> **Aim of the task**: The full listing, reproduced exactly, is what the response must contain.
--- Supplied information Enclosed Below ---
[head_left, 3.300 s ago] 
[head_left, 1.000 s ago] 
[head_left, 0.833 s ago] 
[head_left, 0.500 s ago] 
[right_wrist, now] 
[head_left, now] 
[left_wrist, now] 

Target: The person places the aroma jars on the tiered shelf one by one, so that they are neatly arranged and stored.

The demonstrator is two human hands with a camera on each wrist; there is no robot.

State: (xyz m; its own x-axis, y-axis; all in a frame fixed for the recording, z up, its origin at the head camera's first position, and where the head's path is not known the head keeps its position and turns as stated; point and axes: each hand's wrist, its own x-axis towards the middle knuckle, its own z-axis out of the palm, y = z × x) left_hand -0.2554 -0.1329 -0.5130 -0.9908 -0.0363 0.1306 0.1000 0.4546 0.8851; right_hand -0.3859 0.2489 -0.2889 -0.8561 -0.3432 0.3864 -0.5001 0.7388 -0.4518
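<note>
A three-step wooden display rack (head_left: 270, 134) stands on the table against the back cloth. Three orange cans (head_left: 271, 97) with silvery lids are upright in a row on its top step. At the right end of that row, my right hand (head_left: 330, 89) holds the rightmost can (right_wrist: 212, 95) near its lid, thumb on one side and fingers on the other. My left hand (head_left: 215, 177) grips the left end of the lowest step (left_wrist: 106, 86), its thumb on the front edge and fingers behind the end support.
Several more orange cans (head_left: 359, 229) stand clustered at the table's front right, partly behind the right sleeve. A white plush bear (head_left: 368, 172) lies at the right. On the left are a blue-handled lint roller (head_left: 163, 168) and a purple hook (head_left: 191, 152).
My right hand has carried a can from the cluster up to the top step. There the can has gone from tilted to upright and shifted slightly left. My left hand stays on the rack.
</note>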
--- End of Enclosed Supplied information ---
> **Your response**:
[head_left, 3.300 s ago] 
[head_left, 1.000 s ago] 
[head_left, 0.833 s ago] 
[head_left, 0.500 s ago] 
[right_wrist, now] 
[head_left, now] 
[left_wrist, now] 

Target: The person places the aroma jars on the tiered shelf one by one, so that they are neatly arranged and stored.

The demonstrator is two human hands with a camera on each wrist; there is no robot.

State: (xyz m; its own x-axis, y-axis; all in a frame fixed for the recording, z up, its origin at the head camera's first position, and where the head's path is not known the head keeps its position and turns as stated; point and axes: each hand's wrist, its own x-axis towards the middle knuckle, its own z-axis out of the palm, y = z × x) left_hand -0.2554 -0.1329 -0.5130 -0.9908 -0.0363 0.1306 0.1000 0.4546 0.8851; right_hand -0.3859 0.2489 -0.2889 -0.8561 -0.3432 0.3864 -0.5001 0.7388 -0.4518
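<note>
A three-step wooden display rack (head_left: 270, 134) stands on the table against the back cloth. Three orange cans (head_left: 271, 97) with silvery lids are upright in a row on its top step. At the right end of that row, my right hand (head_left: 330, 89) holds the rightmost can (right_wrist: 212, 95) near its lid, thumb on one side and fingers on the other. My left hand (head_left: 215, 177) grips the left end of the lowest step (left_wrist: 106, 86), its thumb on the front edge and fingers behind the end support.
Several more orange cans (head_left: 359, 229) stand clustered at the table's front right, partly behind the right sleeve. A white plush bear (head_left: 368, 172) lies at the right. On the left are a blue-handled lint roller (head_left: 163, 168) and a purple hook (head_left: 191, 152).
My right hand has carried a can from the cluster up to the top step. There the can has gone from tilted to upright and shifted slightly left. My left hand stays on the rack.
</note>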

The exercise has been answered, and the work is done.